What you should do ::
Output the data below in full, character for character.

Information shown ::

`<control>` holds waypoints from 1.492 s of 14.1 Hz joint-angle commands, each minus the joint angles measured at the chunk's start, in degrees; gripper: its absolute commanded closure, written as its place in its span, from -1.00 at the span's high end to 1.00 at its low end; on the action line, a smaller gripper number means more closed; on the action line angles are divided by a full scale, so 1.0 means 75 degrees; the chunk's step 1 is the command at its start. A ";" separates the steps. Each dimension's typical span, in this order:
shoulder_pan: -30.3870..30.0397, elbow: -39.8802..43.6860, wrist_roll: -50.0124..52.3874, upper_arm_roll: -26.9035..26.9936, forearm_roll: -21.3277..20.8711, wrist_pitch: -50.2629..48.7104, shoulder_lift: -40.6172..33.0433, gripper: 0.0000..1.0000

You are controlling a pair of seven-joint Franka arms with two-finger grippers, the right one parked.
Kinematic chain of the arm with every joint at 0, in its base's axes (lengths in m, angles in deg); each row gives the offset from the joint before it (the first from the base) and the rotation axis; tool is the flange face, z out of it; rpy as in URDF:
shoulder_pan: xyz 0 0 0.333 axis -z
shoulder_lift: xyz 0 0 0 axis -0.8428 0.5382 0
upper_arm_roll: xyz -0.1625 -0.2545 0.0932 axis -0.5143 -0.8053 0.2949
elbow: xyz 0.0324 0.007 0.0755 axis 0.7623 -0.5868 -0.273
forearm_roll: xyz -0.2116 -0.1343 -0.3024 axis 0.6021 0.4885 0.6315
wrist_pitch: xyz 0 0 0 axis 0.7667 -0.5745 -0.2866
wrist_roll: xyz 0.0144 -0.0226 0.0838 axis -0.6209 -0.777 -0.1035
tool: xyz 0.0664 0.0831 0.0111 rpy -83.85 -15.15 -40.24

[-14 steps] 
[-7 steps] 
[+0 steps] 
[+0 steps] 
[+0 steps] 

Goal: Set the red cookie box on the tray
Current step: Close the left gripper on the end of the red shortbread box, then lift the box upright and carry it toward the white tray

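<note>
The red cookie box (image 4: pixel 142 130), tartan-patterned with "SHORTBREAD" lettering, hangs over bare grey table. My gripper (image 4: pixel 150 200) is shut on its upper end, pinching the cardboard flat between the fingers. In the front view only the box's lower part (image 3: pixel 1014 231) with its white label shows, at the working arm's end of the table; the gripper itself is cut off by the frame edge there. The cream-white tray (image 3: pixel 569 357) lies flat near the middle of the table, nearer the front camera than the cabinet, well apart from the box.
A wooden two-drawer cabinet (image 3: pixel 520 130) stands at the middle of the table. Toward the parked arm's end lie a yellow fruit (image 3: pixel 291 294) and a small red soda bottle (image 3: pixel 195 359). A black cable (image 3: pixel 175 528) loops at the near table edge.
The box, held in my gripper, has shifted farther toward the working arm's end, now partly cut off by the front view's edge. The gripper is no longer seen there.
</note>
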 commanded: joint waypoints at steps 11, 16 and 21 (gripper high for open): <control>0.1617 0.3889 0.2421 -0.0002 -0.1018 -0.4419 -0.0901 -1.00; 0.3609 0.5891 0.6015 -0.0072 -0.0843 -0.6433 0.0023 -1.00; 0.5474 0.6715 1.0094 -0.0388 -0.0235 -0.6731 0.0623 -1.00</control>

Solution ::
`<control>` holds waypoints from 1.492 s of 14.1 Hz joint-angle commands, each minus the joint angles measured at the chunk's start, in degrees; gripper: its absolute commanded closure, written as its place in its span, from -1.00 at the span's high end to 1.00 at its low end; on the action line, a smaller gripper number means more closed; on the action line angles are divided by a full scale, so 1.0 means 75 degrees; the chunk's step 1 is the command at its start. A ";" separates the steps. Each dimension's typical span, in this order:
shoulder_pan: -30.3870..30.0397, elbow: -39.8802..43.6860, wrist_roll: -50.0124..52.3874, upper_arm_roll: -26.9035..26.9936, forearm_roll: -21.3277..20.8711, wrist_pitch: -50.2629..48.7104, shoulder_lift: -40.6172..33.0433, gripper: 0.0000..1.0000

You are controlling a pair of seven-joint Franka arms with two-finger grippers, the right one parked.
Kinematic chain of the arm with every joint at 0, in its base's axes (lengths in m, angles in deg); each row gives the offset from the joint before it (the first from the base) and the rotation axis; tool is the flange face, z out of it; rpy as in URDF:
shoulder_pan: xyz 0 0 0.333 axis -z
shoulder_lift: xyz 0 0 0 axis -0.8428 0.5382 0
upper_arm_roll: xyz -0.1625 -0.2545 0.0932 axis -0.5143 -0.8053 0.2949
elbow: xyz 0.0324 0.007 0.0755 axis 0.7623 -0.5868 -0.273
forearm_roll: xyz -0.2116 -0.1343 -0.3024 axis 0.6021 0.4885 0.6315
wrist_pitch: xyz 0 0 0 axis 0.7667 -0.5745 -0.2866
wrist_roll: xyz 0.0144 -0.0226 0.0838 axis -0.6209 -0.777 -0.1035
tool: xyz 0.0664 0.0831 0.0111 rpy -83.85 -15.15 -40.24

[-14 steps] 
[-7 steps] 
[+0 steps] 
[+0 steps] 
[+0 steps] 

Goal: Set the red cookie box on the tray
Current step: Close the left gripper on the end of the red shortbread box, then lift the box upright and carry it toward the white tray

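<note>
The red cookie box (image 4: pixel 142 130), tartan-patterned with "SHORTBREAD" lettering, hangs over bare grey table. My gripper (image 4: pixel 150 200) is shut on its upper end, pinching the cardboard flat between the fingers. In the front view only the box's lower part (image 3: pixel 1014 231) with its white label shows, at the working arm's end of the table; the gripper itself is cut off by the frame edge there. The cream-white tray (image 3: pixel 569 357) lies flat near the middle of the table, nearer the front camera than the cabinet, well apart from the box.
A wooden two-drawer cabinet (image 3: pixel 520 130) stands at the middle of the table. Toward the parked arm's end lie a yellow fruit (image 3: pixel 291 294) and a small red soda bottle (image 3: pixel 195 359). A black cable (image 3: pixel 175 528) loops at the near table edge.
The box, held in my gripper, has shifted farther toward the working arm's end, now partly cut off by the front view's edge. The gripper is no longer seen there.
</note>
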 commanded: joint waypoints at steps 11, 16 and 21 (gripper high for open): <control>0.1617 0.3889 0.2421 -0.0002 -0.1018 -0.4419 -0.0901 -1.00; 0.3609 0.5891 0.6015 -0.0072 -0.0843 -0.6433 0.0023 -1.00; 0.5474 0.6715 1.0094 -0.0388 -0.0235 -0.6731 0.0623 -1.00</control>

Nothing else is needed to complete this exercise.